大环羟肟酸作为铁载体介导的细菌铁获取的一部分,以高亲和力与 Fe(III)配位。三聚体羟肟酸大环,如去铁胺 E (DFOE),在自然界中很普遍,而鉴定出的二聚体大环较少,包括腐黑菌素 (pbH)、阿瓦罗芬 (avH)、双苏卡宾 (bsH) 和阿利加林 (alH)。本工作使用金属模板合成 (MTS) 预先组装 Fe(III)与二当量的 4-((4-氨基丁基)(羟基)氨基)-4-氧代丁酸 (BBH) 或 4-((5-氨基戊基)(羟基)氨基)-4-氧代丁酸 (PBH) 之间的配合物。肽偶联后,形成相应的 pbH 或 bsH 的 Fe(III)配合物,在酸性 pH 下通过 LC-MS 分析为 [Fe(pb)]([M],m/z 426.1) 或 [Fe(bs)]([M],m/z 454.2)。混合配体 1:1:1 Fe(III):BBH:PBH 体系提供了 [Fe(pb)] 和 [Fe(bs)],以及嵌合的 [Fe(av)]([M],m/z 440.2)。预期的 [Fe(pb)]:[Fe(av)]:[Fe(bs)] 1:2:1 分布与 1:3.2:1.6 的偏差表明,MTS 介导的二聚体大环的形成可能受到预配合物和/或腔大小的空间位阻的影响,这由单体决定。21 元的 avH 定义了最佳结构的下限。

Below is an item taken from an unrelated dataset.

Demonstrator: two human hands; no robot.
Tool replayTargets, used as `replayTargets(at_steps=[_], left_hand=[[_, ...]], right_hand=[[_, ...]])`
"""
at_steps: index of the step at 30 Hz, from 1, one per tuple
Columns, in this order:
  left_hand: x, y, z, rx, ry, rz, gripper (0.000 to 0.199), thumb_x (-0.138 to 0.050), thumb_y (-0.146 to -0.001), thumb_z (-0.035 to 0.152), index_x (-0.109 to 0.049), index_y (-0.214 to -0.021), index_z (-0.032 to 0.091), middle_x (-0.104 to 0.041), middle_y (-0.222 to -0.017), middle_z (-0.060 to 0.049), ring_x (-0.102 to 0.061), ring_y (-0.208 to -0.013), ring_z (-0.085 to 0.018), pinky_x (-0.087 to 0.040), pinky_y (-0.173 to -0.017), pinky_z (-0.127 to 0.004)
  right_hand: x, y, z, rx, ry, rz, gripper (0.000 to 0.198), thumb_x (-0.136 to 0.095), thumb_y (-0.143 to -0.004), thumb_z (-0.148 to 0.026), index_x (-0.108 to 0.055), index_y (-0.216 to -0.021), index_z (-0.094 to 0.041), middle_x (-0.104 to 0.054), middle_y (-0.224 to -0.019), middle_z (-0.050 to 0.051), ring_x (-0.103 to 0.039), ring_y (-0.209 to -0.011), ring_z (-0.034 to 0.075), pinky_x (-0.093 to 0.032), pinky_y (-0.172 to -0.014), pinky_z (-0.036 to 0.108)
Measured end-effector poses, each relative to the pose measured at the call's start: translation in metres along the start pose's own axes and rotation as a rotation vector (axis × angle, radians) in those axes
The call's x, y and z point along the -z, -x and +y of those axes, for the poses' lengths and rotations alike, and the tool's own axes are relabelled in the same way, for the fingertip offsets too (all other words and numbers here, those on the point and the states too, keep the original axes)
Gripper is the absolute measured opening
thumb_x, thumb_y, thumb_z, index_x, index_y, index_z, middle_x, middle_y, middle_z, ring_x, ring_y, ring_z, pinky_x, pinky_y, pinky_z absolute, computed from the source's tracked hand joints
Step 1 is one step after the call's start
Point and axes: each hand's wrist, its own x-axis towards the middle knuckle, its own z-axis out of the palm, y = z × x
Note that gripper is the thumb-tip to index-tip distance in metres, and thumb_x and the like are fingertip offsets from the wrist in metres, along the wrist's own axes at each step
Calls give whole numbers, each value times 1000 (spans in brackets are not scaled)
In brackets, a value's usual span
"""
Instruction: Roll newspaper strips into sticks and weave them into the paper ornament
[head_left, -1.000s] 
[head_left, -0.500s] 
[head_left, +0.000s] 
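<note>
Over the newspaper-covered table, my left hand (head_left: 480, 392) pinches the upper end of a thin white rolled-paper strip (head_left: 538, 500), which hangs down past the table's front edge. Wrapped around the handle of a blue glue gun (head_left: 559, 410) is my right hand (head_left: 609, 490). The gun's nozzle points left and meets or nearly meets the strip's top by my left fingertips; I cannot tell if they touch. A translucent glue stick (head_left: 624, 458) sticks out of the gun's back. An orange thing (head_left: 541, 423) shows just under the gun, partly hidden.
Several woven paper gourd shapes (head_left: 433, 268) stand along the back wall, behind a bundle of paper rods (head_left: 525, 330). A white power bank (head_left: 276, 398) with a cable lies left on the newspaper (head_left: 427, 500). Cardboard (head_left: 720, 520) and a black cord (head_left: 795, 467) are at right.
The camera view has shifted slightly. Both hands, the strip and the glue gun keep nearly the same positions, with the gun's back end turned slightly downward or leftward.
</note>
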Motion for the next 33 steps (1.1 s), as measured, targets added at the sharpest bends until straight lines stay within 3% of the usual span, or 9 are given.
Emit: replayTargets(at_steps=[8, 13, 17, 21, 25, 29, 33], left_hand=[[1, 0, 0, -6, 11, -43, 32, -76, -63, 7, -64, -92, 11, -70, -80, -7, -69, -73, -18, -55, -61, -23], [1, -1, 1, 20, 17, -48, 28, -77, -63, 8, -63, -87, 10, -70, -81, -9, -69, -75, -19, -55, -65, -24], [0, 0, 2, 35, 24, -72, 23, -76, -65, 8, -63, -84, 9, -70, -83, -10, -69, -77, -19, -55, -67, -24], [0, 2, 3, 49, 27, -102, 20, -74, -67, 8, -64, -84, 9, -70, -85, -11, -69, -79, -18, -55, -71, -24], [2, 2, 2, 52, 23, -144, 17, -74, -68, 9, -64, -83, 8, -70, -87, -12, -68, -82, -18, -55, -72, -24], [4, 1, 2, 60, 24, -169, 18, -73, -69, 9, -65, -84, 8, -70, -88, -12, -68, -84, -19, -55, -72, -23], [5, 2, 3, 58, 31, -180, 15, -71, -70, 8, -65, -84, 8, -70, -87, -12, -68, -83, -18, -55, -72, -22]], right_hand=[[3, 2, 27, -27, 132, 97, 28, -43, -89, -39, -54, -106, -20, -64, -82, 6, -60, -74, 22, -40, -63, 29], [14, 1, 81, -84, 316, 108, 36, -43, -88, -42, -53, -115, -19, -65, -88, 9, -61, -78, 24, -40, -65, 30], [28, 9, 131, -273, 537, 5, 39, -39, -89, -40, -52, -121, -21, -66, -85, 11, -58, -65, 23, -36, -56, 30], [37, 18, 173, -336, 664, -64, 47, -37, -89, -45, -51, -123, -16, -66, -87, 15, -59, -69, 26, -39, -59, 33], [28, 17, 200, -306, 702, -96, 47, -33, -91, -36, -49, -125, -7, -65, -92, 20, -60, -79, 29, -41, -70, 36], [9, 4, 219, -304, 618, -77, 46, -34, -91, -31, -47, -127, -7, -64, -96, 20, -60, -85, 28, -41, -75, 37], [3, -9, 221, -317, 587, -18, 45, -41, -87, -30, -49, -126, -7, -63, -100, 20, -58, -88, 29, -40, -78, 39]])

Fe(III):PBH-d:ret-PBH 之间的混合配体 MTS 为 1:1.5:1.5,其中 ret-PBH=3-(6-氨基-N-羟基己酰胺基)丙酸,以 1.0:3.0:2.9:1.1 的分布得到四个负载 Fe(III)的三羟肟酸大环,与无任何动力学和/或热力学偏差的系统的预期分布 1:3:3:1 非常匹配。apo-大环 pbH、avH 和 bsH 在与二乙三胺五乙酸 (DTPA) 孵育后产生,并与天然大环的生物合成混合物共洗脱。这项工作证明了单配体和混合配体 MTS 用于生产各种同系物和异系物二聚体羟肟酸大环作为 Fe(III)配合物和游离配体的用途。